Dealing with the “things”

Looking at data, banker Jim Bedsole indicated that lenders must work hard on HMDA number integrity. He said this was critical so banks could “say with confidence that their data is accurate.

“If you can count on your data, then the only bad thing that can happen to you is having someone reach bad conclusions from your data,” said Bedsole. More proactively, he said, once a bank knows that its data is sound, it can tap outside expertise to demonstrate that it has a good story to tell on access to credit.

“We’ve got to understand our own data as well as or better than our examiners,” said Bedsole. “We have to understand what the data means, and then how to tell that story.”

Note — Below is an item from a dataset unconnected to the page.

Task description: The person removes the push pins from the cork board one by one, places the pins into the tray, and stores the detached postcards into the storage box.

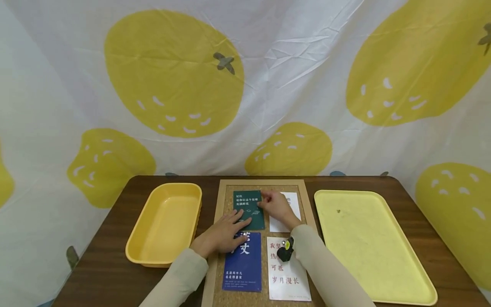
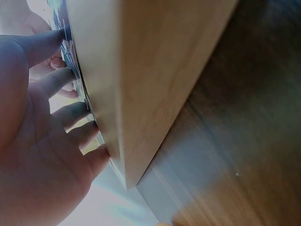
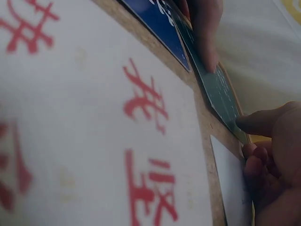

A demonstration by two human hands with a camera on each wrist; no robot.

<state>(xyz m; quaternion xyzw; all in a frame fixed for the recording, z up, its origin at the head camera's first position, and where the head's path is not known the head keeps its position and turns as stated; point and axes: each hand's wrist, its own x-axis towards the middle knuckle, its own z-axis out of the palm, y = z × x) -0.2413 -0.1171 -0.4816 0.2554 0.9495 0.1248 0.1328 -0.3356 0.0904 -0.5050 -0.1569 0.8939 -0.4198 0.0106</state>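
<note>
A dark green card point(image 1: 251, 207) with white print lies at the upper left of a wood-framed cork board point(image 1: 264, 268). My left hand point(image 1: 226, 232) rests its spread fingers on the green card's lower part, and the thumb reaches over a blue card point(image 1: 242, 268) below. At the green card's upper right edge, my right hand point(image 1: 278, 207) pinches with thumb and curled fingers. In the right wrist view its thumb point(image 3: 263, 122) touches the card; whether a small pin is between the fingers cannot be seen. This hand partly covers a white card point(image 1: 294, 204).
A white card with red characters point(image 1: 287, 288) lies on the board's lower right, under my right forearm. Left of the board stands a deep orange-yellow tray point(image 1: 166, 226); a flat pale yellow tray point(image 1: 368, 243) lies to the right. A lemon-patterned cloth point(image 1: 261, 85) hangs behind the table.
</note>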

Given that a disconnect appears to exist between fair lending and CRA, Bedsole suggested steps that banks can take to reconnect the related compliance tasks internally:

Bring staff responsibilities closer. Often fair-lending and CRA have been seen as separate roles with differing focuses and priorities. Bedsole suggested building stronger links.

Bring in Marketing. Even today, Marketing and Compliance can have a variable relationship. However, Bedsole sees Marketing’s understanding of demographics and its experience in crafting advertising and other promotional campaigns as critical to success in CRA.

“CRA, at its core, is a marketing regulation,” said Bedsole.

He believes Marketing can be of assistance, equally, in helping a bank achieve the market penetration necessary to demonstrating fair-lending compliance.

Make sure systems can talk to each other. Bedsole said that in some institutions the tracking systems for the two areas may not even be compatible. If the bank’s own analysis is to be performed consistently, he said, this is essential.

Create a linkage in oversight. At his own bank, Bedsole said, board-level review of CRA and fair-lending issues and performance have historically not been conducted at the same time. He said he has been working to synch the reporting and oversight regimes for the two disciplines.

For community banks, the fair-lending challenge, like many others, comes down to resources, according to Bedsole.

“How many of you have all the resources you want, all the resources you have to have to earn a ‘Satisfactory’?” asked Bedsole. “None of us do.”

The solution lies in using risk assessment techniques to determine where to apply scarce resources, Bedsole explained. From there, a community bank can tap external resources for many tasks, saving internal resources for what can’t be obtained through public sources, trade associations, networking, and even the local university.